I'm looking for a library or a paper that describes how to determine if one triangular mesh intersects another.
Interestingly I am coming up empty. If there is some way to do it in CGAL, it is eluding me.
It seems like it clearly should be possible, because triangle intersection is possible and because each mesh contains a finite number of triangles. But I assume there must be a better way to do it than the obvious O(n*m) approach where one mesh has n triangles and the other has m triangles.
The book Real-Time Collision Detection has some good suggestions for implementing such algorithms. The basic approach is to use spatial partitioning or bounding volumes to reduce the number of tri-tri intersection tests that you need to perform.
There are a number of good academic packages that address this problem including the Proximity Query Package, and the other work of the GAMMA research group at University of North Carolina, SWIFT, I-COLLIDE, and RAPID are all well known. Check that the licenses on these libraries are acceptable.
The Open Dynamics Engine (ODE), is a physics engine that contains optimized implementations of a large number of intersection primitives. You can check out the documentation for the triangle-triangle intersection test on their wiki.

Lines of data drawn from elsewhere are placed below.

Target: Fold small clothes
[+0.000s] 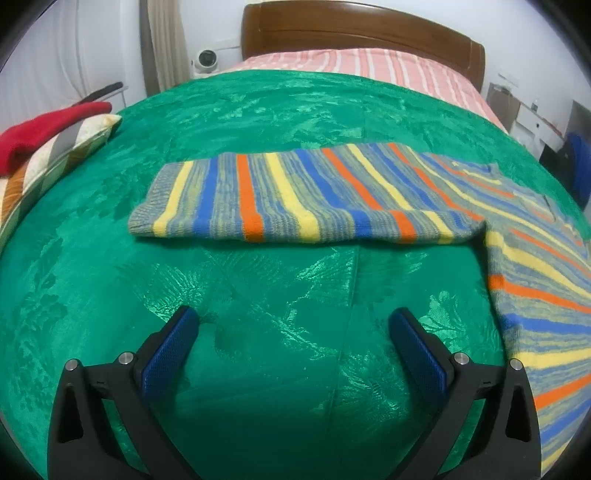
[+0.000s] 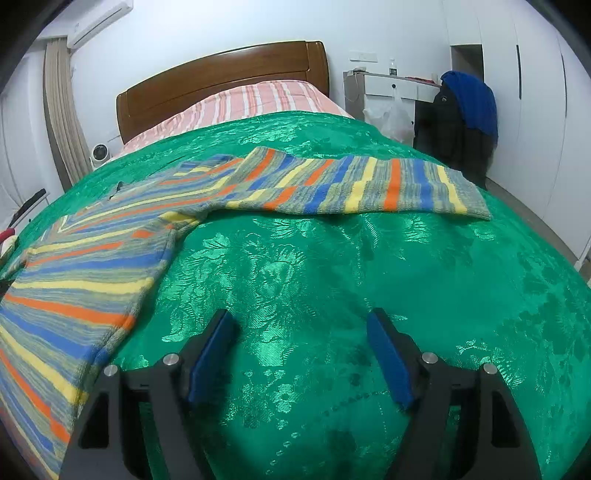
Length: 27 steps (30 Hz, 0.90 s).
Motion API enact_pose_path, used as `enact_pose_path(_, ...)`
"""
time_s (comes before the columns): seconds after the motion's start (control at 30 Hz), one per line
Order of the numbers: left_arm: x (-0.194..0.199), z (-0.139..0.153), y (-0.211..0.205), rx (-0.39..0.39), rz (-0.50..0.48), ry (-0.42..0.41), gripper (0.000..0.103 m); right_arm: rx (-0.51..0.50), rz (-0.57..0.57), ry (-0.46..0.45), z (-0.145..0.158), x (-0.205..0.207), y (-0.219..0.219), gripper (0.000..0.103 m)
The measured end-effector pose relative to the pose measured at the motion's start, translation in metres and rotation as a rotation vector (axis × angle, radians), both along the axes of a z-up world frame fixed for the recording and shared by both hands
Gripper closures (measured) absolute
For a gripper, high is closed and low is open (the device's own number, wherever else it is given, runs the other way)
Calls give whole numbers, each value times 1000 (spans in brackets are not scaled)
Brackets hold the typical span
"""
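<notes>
A striped knit sweater [image 1: 295,195], with orange, yellow, blue and grey bands, lies flat on the green bedspread [image 1: 258,295]. In the left wrist view one sleeve stretches out to the left and the body runs down the right side. My left gripper [image 1: 293,321] hovers open over bare bedspread, short of that sleeve, with nothing between its blue pads. In the right wrist view the sweater [image 2: 92,266] has its body at the left and the other sleeve [image 2: 369,188] reaching right. My right gripper [image 2: 301,325] stands open above the bedspread [image 2: 332,266], holding nothing.
A red garment [image 1: 40,129] rests on a patterned pillow [image 1: 74,147] at the far left. The wooden headboard [image 1: 351,33] and pink striped sheet [image 1: 369,62] lie beyond. A chair draped with dark and blue clothes [image 2: 465,107] stands right of the bed.
</notes>
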<state>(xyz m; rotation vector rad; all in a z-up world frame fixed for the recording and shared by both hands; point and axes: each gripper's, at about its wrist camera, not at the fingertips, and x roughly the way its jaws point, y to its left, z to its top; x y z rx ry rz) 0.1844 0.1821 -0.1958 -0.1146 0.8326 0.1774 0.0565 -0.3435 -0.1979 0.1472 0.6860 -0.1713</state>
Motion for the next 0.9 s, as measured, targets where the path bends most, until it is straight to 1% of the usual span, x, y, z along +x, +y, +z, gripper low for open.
enact_pose_path(0.9,4,-1,-1,0,0,-2,0,-5,1,0,2,-2,1,28)
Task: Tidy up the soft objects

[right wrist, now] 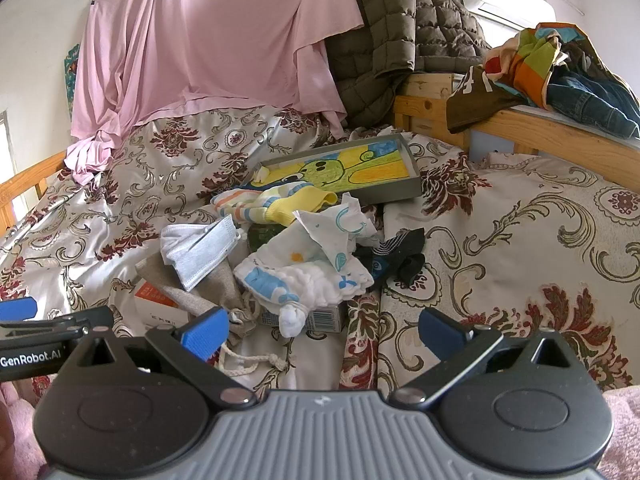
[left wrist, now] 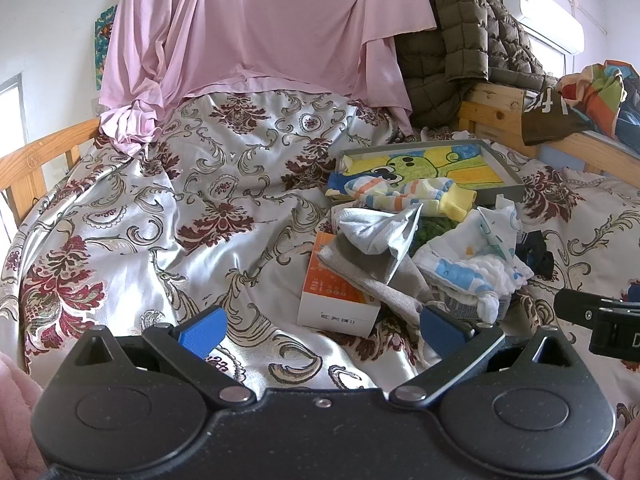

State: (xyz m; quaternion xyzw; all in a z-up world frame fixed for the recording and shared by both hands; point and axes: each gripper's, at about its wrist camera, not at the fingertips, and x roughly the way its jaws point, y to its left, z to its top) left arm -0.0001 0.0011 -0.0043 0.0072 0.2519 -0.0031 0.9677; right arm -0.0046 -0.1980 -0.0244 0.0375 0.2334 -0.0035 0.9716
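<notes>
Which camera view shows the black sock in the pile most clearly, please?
The right wrist view shows it best: the black sock lies open on the bedspread, right of the white printed cloth, with nothing over it. In the left wrist view only a small dark part shows behind that cloth.

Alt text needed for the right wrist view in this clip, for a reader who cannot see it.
The open right gripper hovers over a floral satin bedspread, facing a jumble of soft items: a face mask, a printed white cloth, striped socks and dark socks. Behind lies a grey tray holding a drawing; a pink sheet hangs beyond.
</notes>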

While it isn't exactly what you're looking for, I believe that this is also possible with CGAL - Tree of Triangles, for Intersection and Distance Queries
The way we usually do it using CGAL is with CGAL::box_intersection_d.
You can make it by mixing this example with this one.
To add to the other answers, there are also techniques involving the 3D Minkowski sum of convex polyhedra - concave polyhedra can be decomposed into convex parts. Check out this.
I think the search term you are missing is overlay. For example, here is a web page on Surface Mesh Overlay. That site has a short bibliography, all by the same authors. Here is another paper on the topic: "Overlay mesh construction using interleaved spanning trees," INFOCOM 2004: Twenty-third Annual Joint Conference of the IEEE Computer and Communications Societies. See also the GIS SE question, "Performing Overlay of Two Triangulated Irregular Networks (TIN)."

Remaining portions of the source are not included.